В магазине, где продавали африканские реликвии Империи, торговля велась сдержанно, почти извиняющимся тоном. Об обширных, кошмарных колониях уже никто не говорил; ведь теперь они вынуждены жить в этом городе, отставные чиновники, которые большую часть жизни провели в далеких селениях Мозамбика и Анголы, а потом вернулись в свою страну, желавшую лишь одного — стереть все из памяти. Вряд ли им было под силу все забыть; невозможно перечеркнуть годы жизни, постоянно делая вид, что в течение двадцати, тридцати лет службы за границей они ни к чему не имели отношения. Им необходимо было говорить об этом, ну хоть иногда, даже если только между собой, украдкой, подобно преступникам, которые делятся воспоминаниями о содеянном.

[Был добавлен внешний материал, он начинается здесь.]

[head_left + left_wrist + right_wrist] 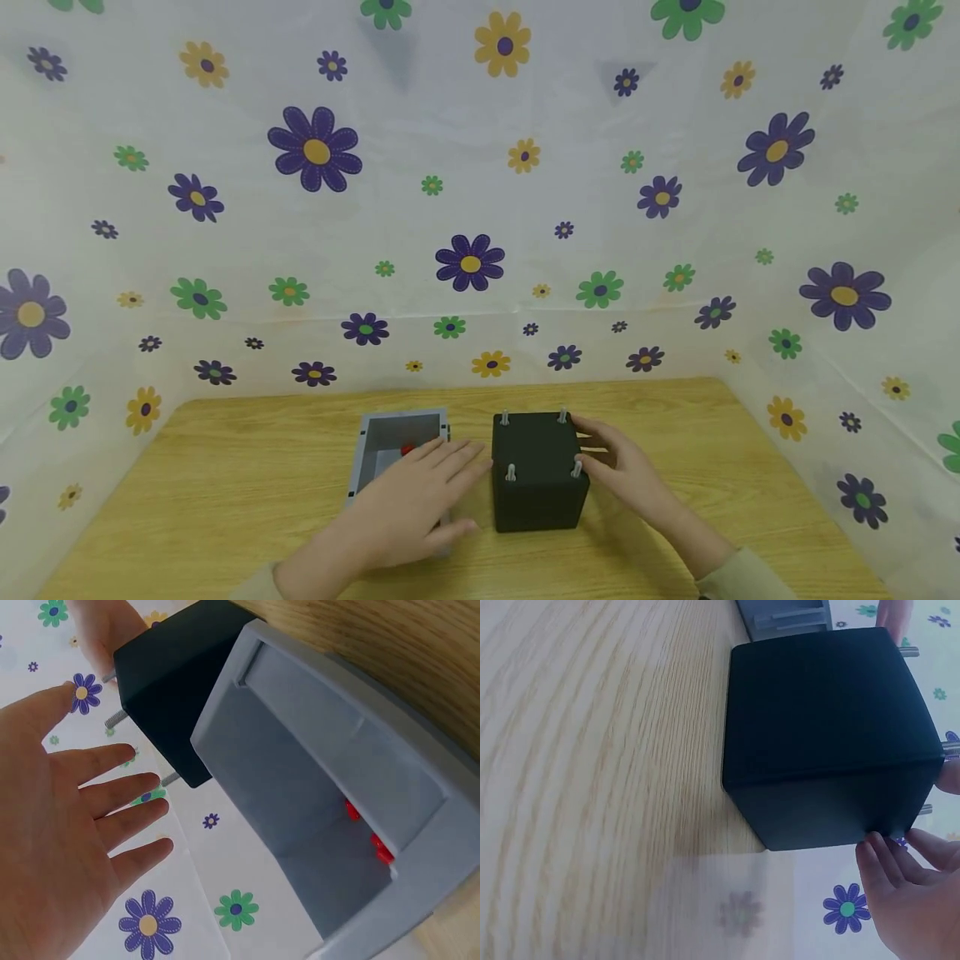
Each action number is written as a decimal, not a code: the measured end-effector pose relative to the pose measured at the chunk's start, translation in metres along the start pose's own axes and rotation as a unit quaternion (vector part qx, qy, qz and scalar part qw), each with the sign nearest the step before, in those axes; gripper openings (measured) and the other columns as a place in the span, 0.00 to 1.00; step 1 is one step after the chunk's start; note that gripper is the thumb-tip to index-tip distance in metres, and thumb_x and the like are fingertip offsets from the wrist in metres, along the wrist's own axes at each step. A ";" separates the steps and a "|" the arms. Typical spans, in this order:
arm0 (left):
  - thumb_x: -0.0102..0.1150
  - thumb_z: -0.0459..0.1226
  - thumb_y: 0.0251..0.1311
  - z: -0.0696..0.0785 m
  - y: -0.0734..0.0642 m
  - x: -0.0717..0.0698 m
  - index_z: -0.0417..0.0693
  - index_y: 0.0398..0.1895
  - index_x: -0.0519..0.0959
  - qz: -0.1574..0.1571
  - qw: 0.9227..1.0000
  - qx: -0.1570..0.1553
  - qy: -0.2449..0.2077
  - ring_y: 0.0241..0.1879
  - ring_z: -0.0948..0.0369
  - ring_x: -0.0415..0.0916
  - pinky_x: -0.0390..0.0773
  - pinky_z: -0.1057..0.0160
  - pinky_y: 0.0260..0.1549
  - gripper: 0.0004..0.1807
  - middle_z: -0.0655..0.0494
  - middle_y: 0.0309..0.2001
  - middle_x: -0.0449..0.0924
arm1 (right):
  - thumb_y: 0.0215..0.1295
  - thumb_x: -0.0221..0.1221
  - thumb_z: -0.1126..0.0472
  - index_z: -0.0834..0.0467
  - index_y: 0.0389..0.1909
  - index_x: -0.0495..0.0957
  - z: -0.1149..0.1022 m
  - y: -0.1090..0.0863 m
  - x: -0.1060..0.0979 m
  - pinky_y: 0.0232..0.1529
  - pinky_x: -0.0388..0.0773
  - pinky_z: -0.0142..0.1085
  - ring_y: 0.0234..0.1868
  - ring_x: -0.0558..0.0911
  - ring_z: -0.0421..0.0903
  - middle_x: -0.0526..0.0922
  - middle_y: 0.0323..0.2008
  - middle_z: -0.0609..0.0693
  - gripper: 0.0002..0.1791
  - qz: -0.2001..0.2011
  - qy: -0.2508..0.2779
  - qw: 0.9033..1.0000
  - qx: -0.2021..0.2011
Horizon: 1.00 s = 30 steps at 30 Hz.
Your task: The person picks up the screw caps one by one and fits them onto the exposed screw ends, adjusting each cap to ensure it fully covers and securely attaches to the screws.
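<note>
A black cube-shaped block (537, 450) stands on the table, with a metal bolt (511, 472) upright near each corner of its top. My right hand (628, 477) rests at its right side; in the right wrist view the fingertips (877, 859) touch that face while the thumb lies by the top edge. To the left is a grey open box (405, 413) with small red pieces (381, 849) inside. Over the box's right part hovers my left hand (412, 507), fingers straight and spread, palm down, holding nothing. It hides much of the box in the head view.
The wooden table (247, 492) runs out to both sides of the two boxes. Behind and beside it hangs a white flower-print sheet (420, 225). The grey box and the black block stand a narrow gap apart.
</note>
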<state>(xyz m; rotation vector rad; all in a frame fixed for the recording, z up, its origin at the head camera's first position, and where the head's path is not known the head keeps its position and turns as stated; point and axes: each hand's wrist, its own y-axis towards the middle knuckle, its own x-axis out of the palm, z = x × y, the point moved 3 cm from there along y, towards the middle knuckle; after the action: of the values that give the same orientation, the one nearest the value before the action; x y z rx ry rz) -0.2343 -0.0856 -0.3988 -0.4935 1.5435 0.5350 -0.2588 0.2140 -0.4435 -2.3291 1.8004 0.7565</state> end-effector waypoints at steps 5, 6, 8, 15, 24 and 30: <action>0.44 0.60 0.80 -0.007 -0.002 0.003 0.51 0.82 0.65 0.011 1.000 -0.011 0.005 0.81 0.51 0.63 0.63 0.48 0.81 0.36 0.51 0.82 0.64 | 0.78 0.58 0.66 0.68 0.76 0.66 0.004 0.000 0.002 0.63 0.80 0.30 0.69 0.77 0.66 0.73 0.73 0.68 0.30 0.021 0.034 0.998 0.042; 0.46 0.60 0.80 -0.008 -0.002 0.004 0.51 0.81 0.66 0.014 1.000 -0.014 0.007 0.80 0.51 0.64 0.64 0.48 0.80 0.36 0.51 0.81 0.65 | 0.78 0.59 0.65 0.67 0.77 0.66 0.004 0.000 0.003 0.62 0.79 0.28 0.69 0.77 0.65 0.73 0.73 0.67 0.30 0.023 0.039 0.998 0.052; 0.49 0.58 0.79 -0.012 -0.003 0.005 0.51 0.80 0.67 0.026 0.999 -0.018 0.009 0.79 0.51 0.66 0.66 0.48 0.79 0.34 0.51 0.80 0.67 | 0.78 0.59 0.64 0.66 0.77 0.66 0.005 -0.001 0.004 0.62 0.78 0.27 0.70 0.76 0.64 0.73 0.74 0.66 0.30 0.027 0.053 0.996 0.067; 0.55 0.55 0.78 -0.025 -0.006 0.008 0.50 0.76 0.72 0.056 0.998 -0.036 0.008 0.73 0.53 0.74 0.73 0.48 0.74 0.32 0.51 0.75 0.74 | 0.79 0.57 0.63 0.64 0.79 0.63 0.008 -0.002 0.007 0.65 0.75 0.31 0.75 0.70 0.64 0.69 0.76 0.65 0.31 0.027 0.106 0.989 0.096; 0.62 0.52 0.74 -0.041 -0.009 0.016 0.49 0.74 0.75 0.066 0.996 -0.054 -0.001 0.70 0.51 0.77 0.76 0.46 0.71 0.30 0.50 0.69 0.79 | 0.80 0.56 0.61 0.62 0.80 0.62 0.011 -0.002 0.009 0.74 0.72 0.52 0.76 0.68 0.64 0.67 0.77 0.66 0.31 0.027 0.119 0.986 0.117; 0.65 0.51 0.72 -0.048 -0.011 0.022 0.48 0.72 0.76 0.077 0.995 -0.059 0.009 0.68 0.49 0.78 0.78 0.45 0.69 0.30 0.49 0.67 0.80 | 0.81 0.55 0.61 0.62 0.80 0.61 0.011 -0.002 0.009 0.74 0.72 0.52 0.76 0.68 0.64 0.66 0.77 0.66 0.31 0.021 0.122 0.985 0.117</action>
<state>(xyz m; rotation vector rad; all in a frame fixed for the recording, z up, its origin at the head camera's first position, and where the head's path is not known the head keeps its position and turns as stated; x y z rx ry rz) -0.2665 -0.1236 -0.4198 -0.4739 1.5820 0.7457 -0.2589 0.2111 -0.4572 -2.3153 1.9157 0.2527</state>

Для них такой магазин — своего рода бальзам на раны: здесь они всегда могли найти знакомые атласы, ведомственные инструкции с загнутыми уголками страниц, изданные в большом количестве Институтом колониальных стран, учебники грамматики языков малых народов. Столько усилий, столько борьбы; и все, к чему это привело, — долги, смерть, позор. Он подошел к витрине поближе. Большую часть вещей следовало выбросить за ненадобностью; ленты от старых медалей, резная трость из африканской древесины, голова мыльного камня. А рядом — старинная жестяная аптечка для оказания первой помощи, с нанесенным по трафарету именем на крышке. Аптечку могли выбросить еще несколько лет назад — возможно, никто ее не хотел покупать, — но теперь она, казалось, приобретала некоторую ценность. Вполне вероятно, что у кого-то она вызовет ностальгию или заставит пристальнее взглянуть на историю тех, кто не может этого помнить, так как их еще не было на свете, когда пал Салазар.